Listening to Kader Abdolah, I could see that he’s a man who didn’t have a very lucky past. During the time that he lived in Iran, he saw a modern country change into a strict Islamic land and people being forced into becoming Muslims. Then he had to flee his homeland because of political repression. Such events contribute to a man’s views about life and the world. No wonder that they are reflected in his writings.

Yet some of the things he said were disturbing. He called the prophet a paedophile, made fun of some Qur’anic verses – verses which are also written in the Bible, something that he did not consider. I found it strange that he made those comments. Someone with an Islamic background wouldn’t usually do this. But I suspect that publicity and media attention play a role in his case. Why else aren’t the other translators of the Qur’an as well known as Kader Abdolah in the Netherlands?

I resent the fact that once again Islam was presented under a misleading light, that of a religion for oppressors and extremists, and this time by a noted writer. It frightened me to see how the audience simply went along with it, and laughed at his jokes about the Islam.

The Muslim community in the Netherlands is continuously overflowed with unfavourable coverage from the media and Abdolah’s lecture appeared to “fit” well in a society where multiculturalisation and the Islam are often placed in a negative spotlight.

For me and my fellow Muslim friend in the audience, the evening was unfortunately another confirmation of how things are going here and everywhere. We felt insulted by Abdolah’s unjust statements, like the fact that he didn’t believe that Muslims can communicate with God without the mediation of the prophet. In our view, when Muslims read the Qur’an, they read God’s words, and when they pray, they can pray and reach God without the help of a preacher.

Yet, I didn’t have the impression that the audience thought that Abdolah was making controversial statements. Everyone seemed to accept his views and eager to have him autograph their books during the book sale that was held during the break.

After the lecture my veiled Muslim friend and I were approached by a group of Dutch listeners, who wanted to know what we thought about the speaker and how representative his book was of the Qur’an. This interest pleased me because tolerance will only gained if there is knowledge from all parties.

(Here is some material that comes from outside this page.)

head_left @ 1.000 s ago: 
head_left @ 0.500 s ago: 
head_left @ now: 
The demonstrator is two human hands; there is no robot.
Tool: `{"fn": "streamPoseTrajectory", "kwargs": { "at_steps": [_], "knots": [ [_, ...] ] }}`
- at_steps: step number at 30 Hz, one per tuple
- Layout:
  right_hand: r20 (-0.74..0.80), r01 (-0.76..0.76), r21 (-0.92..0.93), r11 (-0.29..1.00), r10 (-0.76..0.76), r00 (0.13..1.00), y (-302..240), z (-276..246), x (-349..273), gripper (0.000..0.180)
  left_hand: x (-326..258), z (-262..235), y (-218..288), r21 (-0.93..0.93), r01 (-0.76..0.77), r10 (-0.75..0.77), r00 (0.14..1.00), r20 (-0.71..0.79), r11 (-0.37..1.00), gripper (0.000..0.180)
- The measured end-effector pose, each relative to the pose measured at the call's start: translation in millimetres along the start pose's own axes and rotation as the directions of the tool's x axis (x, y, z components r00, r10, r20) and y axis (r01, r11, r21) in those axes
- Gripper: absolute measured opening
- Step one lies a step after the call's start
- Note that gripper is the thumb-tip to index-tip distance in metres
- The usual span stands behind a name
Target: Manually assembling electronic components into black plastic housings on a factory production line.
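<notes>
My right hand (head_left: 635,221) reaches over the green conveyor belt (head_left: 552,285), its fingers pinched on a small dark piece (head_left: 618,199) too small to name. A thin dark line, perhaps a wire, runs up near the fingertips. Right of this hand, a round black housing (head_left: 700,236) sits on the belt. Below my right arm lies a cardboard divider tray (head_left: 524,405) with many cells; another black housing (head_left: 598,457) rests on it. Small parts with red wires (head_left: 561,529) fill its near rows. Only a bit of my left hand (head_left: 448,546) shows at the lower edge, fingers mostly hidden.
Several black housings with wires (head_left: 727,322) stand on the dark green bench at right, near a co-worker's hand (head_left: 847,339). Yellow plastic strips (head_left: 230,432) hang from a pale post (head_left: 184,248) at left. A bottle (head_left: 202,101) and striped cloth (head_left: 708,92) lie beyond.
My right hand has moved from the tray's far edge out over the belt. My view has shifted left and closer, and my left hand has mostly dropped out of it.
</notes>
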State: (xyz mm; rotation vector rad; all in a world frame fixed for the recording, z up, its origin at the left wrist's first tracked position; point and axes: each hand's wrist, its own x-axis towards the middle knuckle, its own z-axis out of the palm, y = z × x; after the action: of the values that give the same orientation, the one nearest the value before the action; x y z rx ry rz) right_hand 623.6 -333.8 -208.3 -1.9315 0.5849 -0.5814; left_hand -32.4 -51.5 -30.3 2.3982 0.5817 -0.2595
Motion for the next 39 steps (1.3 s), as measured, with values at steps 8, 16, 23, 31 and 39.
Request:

We told them why we disagreed with Kader Abdolah and when they asked us if we thought they should read his version of the Qur’an, we advised them to choose one of the official translations instead. They reacted very well and liked to hear our points of view because they said they also wanted to know what other Muslims thought about the matter.

In my opinion, Kader Abdolah disregarded the fact that there are strict rules governing the translation of the Qur’an and acted in an irresponsible way by writing his own translation of the Muslim holy book in such a light-hearted way. Because of this and the disputable statements he made during the lecture, I don’t feel inclined to read his version of the Qur’an.

I left the lecture with the conviction that in the world of today where people of all races and beliefs live together, it is more important than ever to respect other cultures and religions and to learn from each other. Only then will we have a better world. This is something I want to contribute to.